The Learning Through Assessment Framework
The University’s Learning Through Assessment Framework provides guidance on designing assessment that is meaningful, iterative, programmatic and inclusive. Assessment aligned with this framework reduces the risk of GenAI misuse by creating tasks where authentic student engagement is integral to success.
Meaningful assessment
Assessment becomes more meaningful when students understand its purpose and can connect it to their learning goals. Approaches include:
- developing marking criteria in dialogue with students to ensure shared understanding of expectations
- designing authentic tasks that reflect real-world applications of disciplinary knowledge
- offering scaffolded choices that allow students to demonstrate learning in ways that suit their strengths
- creating clear alignment between assessment tasks and intended learning outcomes.

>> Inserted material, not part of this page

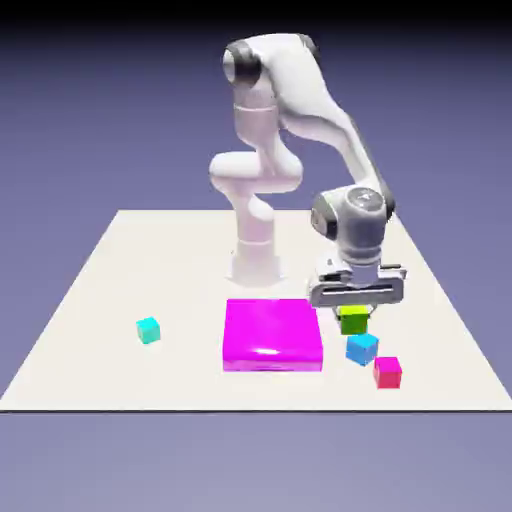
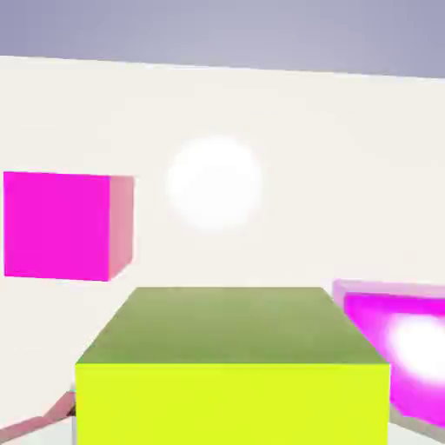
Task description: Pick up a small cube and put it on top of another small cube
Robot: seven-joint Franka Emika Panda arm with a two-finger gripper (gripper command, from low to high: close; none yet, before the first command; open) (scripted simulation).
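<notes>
The small cube (image 1: 353, 321), lime on top with darker green sides, sits at table level right of the magenta slab. My gripper (image 1: 353, 314) comes straight down over it, and its fingers press against the cube's sides, shut on it. In the hand view the lime cube (image 2: 230, 365) fills the bottom middle and hides both fingertips. The other small cube (image 1: 362, 348), medium blue, lies just in front of the lime one toward the camera, close to it but apart. It does not show in the hand view.
A flat magenta slab (image 1: 272, 334) lies just to the exterior view's left of the gripper. A small red-pink cube (image 1: 387, 372) sits in front of the blue one. A cyan cube (image 1: 148, 329) lies far left. The hand view shows a magenta cube (image 2: 61, 226) at left.
</notes>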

How does this promote integrity?
Clear expectations help students understand what they are being asked to demonstrate. When students see the value in an assessment and feel trusted to engage with it authentically, they are more likely to invest genuine effort.
Iterative assessment
Iterative approaches build assessment across time, allowing students to develop and refine their work through feedback. This includes:
- portfolios that accumulate evidence of learning throughout a course
- draft submissions with formative feedback before final submission
- staged assessments where later work builds explicitly on earlier submissions
- regular low-stakes opportunities to practise and improve.
How does this promote integrity?
When staff can observe students’ work developing over time, they can gain familiarity with each student’s capabilities, interests, and voice. This can make incongruent submissions easier to identify.
Programmatic assessment
Programmatic assessment considers how individual tasks contribute to a coherent programme of study. This might involve:
- helping students identify connections between courses and design work that demonstrates integrated learning
- creating assessments that draw on students’ individual goals, backgrounds, and disciplinary interests
- designing tasks that require synthesis of material from multiple sources, including personal experience.

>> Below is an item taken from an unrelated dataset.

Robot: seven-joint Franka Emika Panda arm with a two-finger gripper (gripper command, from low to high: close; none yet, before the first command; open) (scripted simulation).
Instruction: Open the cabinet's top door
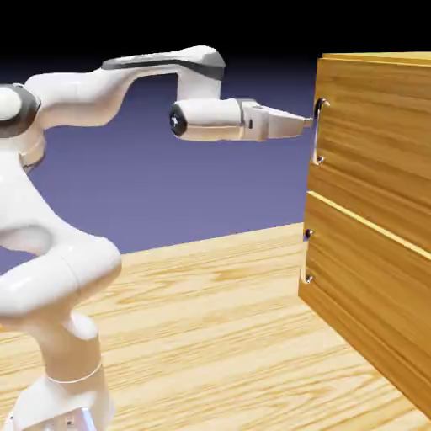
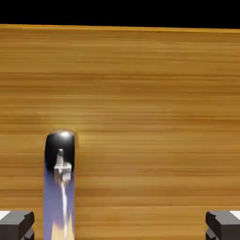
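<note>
The cabinet (image 1: 379,57) of light wood grain stands at the exterior view's right. Its top door (image 1: 379,126) is flush with the front and carries a slim vertical metal handle (image 1: 319,131) near its left edge. My gripper (image 1: 306,120) reaches level toward that handle, its tips just short of it or touching; I cannot tell which. In the hand view the top door (image 2: 150,103) fills the picture and the shiny handle (image 2: 60,187) runs down to the bottom edge, just inside the left fingertip (image 2: 16,225). The gripper (image 2: 120,227) is open, with nothing gripped.
Below the top door sits a matching lower panel (image 1: 370,278) with its own small handle (image 1: 308,254). The wooden table (image 1: 210,337) stretches from the robot's base to the cabinet's foot.
</note>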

How does this promote integrity?
GenAI tools are less effective at producing genuinely personalised work that reflects an individual student’s unique trajectory through a programme. Tasks requiring students to synthesise their particular experiences, interests, and prior learning are inherently more resistant to generic AI-generated responses.
Inclusive Assessment
AI tools can support more inclusive assessment practices by reducing barriers that are incidental to the skills being assessed. Approaches include:
- using AI-enabled speech-to-text or text-to-speech tools to support students with specific learning differences in producing or engaging with written work
- allowing non-native English speakers to use AI to refine grammar and expression, so that language proficiency does not obscure disciplinary understanding
- incorporating AI-assisted planning or structuring tools that scaffold executive function, benefiting neurodivergent students in particular
- designing assessment briefs that are explicit about which AI tools are permitted and how, so that all students – not only those with existing digital confidence – can engage on equal terms.
How does this promote integrity?
Inclusive assessment design reduces the incentive to use AI covertly as a workaround for unaddressed barriers. When students are supported openly, they are less likely to seek undisclosed assistance. However, we should remain attentive to the equity implications of AI access itself: students vary in the tools available to them, a number of the tools and technologies have costs associated, students’ digital literacies will vary substantially (and we must not assume that our students are ‘digital natives’), and students’ confidence in using unfamiliar technologies likewise varies. These dimensions often can track along socioeconomic lines. Genuine inclusivity requires not only permitting AI use where appropriate, but actively ensuring that the support and guidance surrounding it are accessible to all.